• WHAT YOU NEED TO DO
Set down exactly the lines below, starting at the one that contains "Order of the" and ending at the one that contains "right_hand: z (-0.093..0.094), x", with both of those lines included and nothing else.

★ ★ ★

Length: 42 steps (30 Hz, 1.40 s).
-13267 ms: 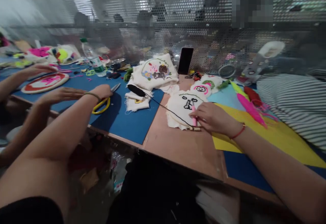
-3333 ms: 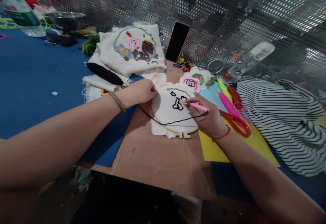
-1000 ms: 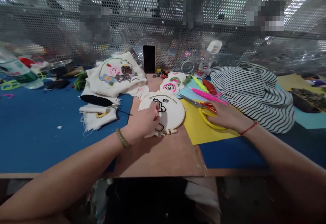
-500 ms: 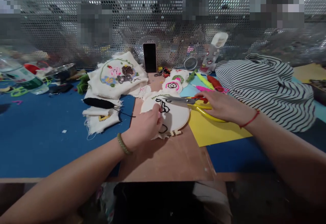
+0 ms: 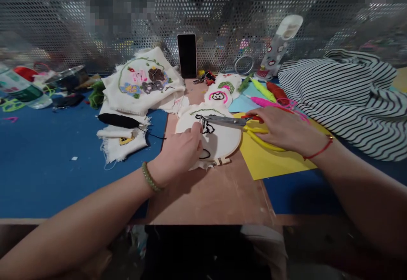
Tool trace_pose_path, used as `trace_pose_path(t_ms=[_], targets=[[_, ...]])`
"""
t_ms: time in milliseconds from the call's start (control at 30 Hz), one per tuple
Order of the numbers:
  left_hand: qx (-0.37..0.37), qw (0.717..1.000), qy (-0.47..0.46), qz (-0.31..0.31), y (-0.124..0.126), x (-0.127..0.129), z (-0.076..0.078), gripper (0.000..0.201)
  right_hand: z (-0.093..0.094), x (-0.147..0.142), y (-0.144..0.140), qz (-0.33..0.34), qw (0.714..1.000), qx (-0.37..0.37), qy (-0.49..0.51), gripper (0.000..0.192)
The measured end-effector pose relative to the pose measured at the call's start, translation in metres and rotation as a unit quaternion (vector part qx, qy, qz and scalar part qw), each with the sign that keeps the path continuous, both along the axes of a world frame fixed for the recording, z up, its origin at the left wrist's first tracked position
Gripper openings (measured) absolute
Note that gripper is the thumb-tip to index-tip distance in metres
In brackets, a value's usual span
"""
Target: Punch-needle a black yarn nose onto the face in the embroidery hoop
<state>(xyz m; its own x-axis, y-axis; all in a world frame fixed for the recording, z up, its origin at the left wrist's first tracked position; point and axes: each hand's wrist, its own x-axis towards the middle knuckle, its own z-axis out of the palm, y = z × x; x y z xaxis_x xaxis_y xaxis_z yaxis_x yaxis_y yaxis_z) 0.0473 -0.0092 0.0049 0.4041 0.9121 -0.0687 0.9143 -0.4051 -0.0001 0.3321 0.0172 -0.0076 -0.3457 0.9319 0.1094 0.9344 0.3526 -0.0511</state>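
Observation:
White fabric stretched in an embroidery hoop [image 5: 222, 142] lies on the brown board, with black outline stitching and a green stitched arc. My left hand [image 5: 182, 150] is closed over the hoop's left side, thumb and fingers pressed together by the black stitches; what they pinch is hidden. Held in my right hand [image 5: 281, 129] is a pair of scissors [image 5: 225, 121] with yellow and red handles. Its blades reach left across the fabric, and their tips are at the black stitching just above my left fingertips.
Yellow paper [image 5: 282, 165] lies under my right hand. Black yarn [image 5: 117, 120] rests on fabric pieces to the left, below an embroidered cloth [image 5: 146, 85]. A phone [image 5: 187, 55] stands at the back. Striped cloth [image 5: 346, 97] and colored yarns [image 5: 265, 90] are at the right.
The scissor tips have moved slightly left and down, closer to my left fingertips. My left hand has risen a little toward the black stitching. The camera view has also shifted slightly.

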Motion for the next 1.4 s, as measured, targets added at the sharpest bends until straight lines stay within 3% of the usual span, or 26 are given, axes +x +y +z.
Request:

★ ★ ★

• RESPONSE FOR THIS EXERCISE
Order of the numbers:
  left_hand: qx (-0.37..0.37), qw (0.717..1.000), qy (-0.47..0.46), qz (-0.31..0.31), y (-0.124..0.126), x (-0.127..0.129), z (-0.076..0.078), gripper (0.000..0.201)
  right_hand: z (-0.093..0.094), x (-0.147..0.142), y (-0.144..0.140), qz (-0.33..0.34), qw (0.714..1.000), qx (-0.37..0.37), qy (-0.49..0.51), gripper (0.000..0.192)

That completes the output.